Information supplied =
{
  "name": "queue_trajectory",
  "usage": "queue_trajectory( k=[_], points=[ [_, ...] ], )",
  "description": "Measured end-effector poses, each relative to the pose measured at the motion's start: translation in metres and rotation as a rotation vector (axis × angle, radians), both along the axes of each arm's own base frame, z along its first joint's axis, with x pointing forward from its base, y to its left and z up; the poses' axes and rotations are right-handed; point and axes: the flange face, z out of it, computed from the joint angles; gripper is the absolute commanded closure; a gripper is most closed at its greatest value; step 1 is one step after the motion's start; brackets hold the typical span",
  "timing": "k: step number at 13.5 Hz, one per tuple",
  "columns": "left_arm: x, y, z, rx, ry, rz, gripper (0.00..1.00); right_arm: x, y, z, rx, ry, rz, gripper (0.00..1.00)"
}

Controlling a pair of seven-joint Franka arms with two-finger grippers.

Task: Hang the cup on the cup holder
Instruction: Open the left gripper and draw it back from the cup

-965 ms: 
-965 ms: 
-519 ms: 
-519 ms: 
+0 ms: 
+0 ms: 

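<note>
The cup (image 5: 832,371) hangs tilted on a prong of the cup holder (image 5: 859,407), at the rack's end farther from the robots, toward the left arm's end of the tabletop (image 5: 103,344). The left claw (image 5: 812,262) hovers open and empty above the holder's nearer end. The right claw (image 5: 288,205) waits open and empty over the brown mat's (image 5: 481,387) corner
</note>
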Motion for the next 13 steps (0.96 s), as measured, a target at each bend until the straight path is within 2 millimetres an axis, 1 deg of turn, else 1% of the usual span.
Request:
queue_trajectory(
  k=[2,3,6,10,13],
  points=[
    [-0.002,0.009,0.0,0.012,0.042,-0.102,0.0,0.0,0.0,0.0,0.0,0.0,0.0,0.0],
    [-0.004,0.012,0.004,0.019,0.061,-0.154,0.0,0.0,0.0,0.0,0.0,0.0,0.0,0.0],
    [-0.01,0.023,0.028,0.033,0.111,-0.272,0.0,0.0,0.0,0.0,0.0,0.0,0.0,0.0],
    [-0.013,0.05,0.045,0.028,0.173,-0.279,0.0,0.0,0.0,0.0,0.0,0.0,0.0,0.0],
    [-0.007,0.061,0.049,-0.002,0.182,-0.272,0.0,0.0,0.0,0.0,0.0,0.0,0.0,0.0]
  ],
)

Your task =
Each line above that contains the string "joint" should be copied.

Solution =
  "description": "Measured end-effector poses, each relative to the pose measured at the motion's start: translation in metres and rotation as a rotation vector (axis × angle, radians), both along the axes of each arm's own base frame, z along its first joint's axis, with x pointing forward from its base, y to its left and z up; the poses' axes and rotations are right-handed; point and axes: the flange face, z out of it, computed from the joint angles; gripper is the absolute commanded closure; a gripper is most closed at its greatest value; step 1 is one step after the motion's start; brackets hold the typical span",
Controlling a pair of seven-joint Franka arms with two-finger grippers.

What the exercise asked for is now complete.